• **What is needed**: Scan the material below for the word "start", then copy every line in which it appears.

• **Supplied information**:

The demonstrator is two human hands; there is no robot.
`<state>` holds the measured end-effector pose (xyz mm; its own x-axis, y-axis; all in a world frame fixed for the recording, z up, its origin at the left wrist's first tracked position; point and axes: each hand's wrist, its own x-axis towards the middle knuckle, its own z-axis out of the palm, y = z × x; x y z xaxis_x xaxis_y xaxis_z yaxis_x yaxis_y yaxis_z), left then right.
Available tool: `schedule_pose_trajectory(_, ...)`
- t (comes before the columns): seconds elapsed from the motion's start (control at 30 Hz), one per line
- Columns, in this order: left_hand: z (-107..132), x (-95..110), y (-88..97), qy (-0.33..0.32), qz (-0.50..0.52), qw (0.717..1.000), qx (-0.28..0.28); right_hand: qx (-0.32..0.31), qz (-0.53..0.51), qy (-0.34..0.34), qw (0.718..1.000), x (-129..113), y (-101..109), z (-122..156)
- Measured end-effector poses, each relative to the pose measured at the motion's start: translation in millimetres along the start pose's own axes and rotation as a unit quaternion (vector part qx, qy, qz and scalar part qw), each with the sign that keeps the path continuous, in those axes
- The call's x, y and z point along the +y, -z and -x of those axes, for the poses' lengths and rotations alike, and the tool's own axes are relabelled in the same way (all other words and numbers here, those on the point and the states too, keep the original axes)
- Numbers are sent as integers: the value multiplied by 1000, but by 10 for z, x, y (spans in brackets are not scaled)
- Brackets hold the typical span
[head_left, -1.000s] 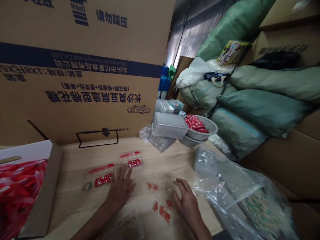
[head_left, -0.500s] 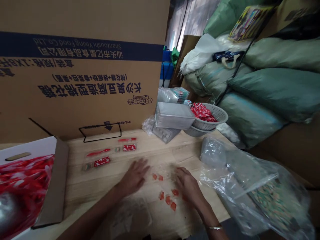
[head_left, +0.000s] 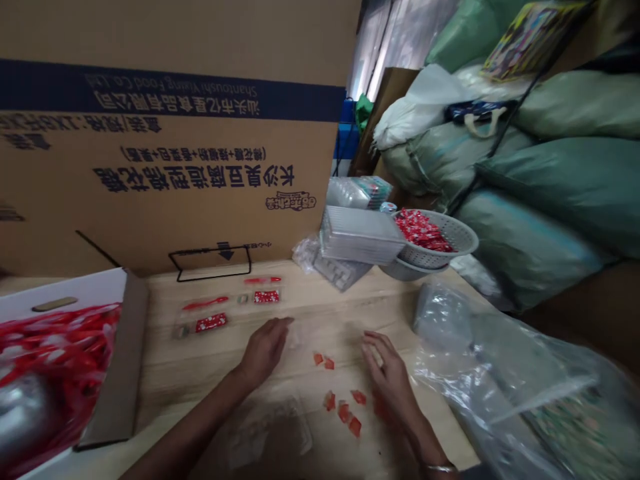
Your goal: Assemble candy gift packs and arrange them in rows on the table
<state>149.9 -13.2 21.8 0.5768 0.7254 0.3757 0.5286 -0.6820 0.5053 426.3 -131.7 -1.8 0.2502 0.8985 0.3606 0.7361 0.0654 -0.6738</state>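
1. Our left hand (head_left: 263,353) lies open, its fingers pointing right, with the tips just beside a scrap of clear film (head_left: 296,337). Nothing is clenched, but we cannot tell whether the fingertips pinch that film.
2. Our right hand (head_left: 390,380) is also open, its fingers slightly curved and grasping nothing we can see. A metal bangle (head_left: 440,468) circles the wrist.
3. The small red pieces (head_left: 343,412) lie scattered on the wooden table (head_left: 210,360) between our hands, closest to the right hand, with one almost under it.
4. A gap separates the hands. To the left, the table runs to the wall of a cardboard box (head_left: 117,360) filled with red wrapped packets (head_left: 55,347). To the right, a clear plastic bag (head_left: 480,373) overlaps the table's edge. A clear plastic tray (head_left: 267,427) lies by the left forearm, and the far edge meets a large carton (head_left: 175,133).
5. Red plastic sticks (head_left: 206,303) and red-and-white sachets (head_left: 211,323) lie in rows toward the far edge. Beyond them stand a stack of clear trays (head_left: 363,235) and a white plastic basket (head_left: 463,237).
6. The carton's print is upside down: “Shantoushi Yixing Food Co.,Ltd” on a blue band, with “汕头市亿星食品有限公司” and “长沙臭豆腐造型棉花糖” also legible.
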Motion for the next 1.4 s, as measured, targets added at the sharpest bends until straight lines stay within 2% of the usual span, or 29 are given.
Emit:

• **Your solution**:
- t (comes before the columns): seconds elapsed from the motion's start (control at 30 Hz), one per line
- Measured end-effector poses, each relative to the pose measured at the motion's start: translation in millimetres along the start pose's own axes and rotation as a unit quaternion (vector part qx, qy, qz and scalar part qw), each with the sign that keeps the path continuous, in those axes

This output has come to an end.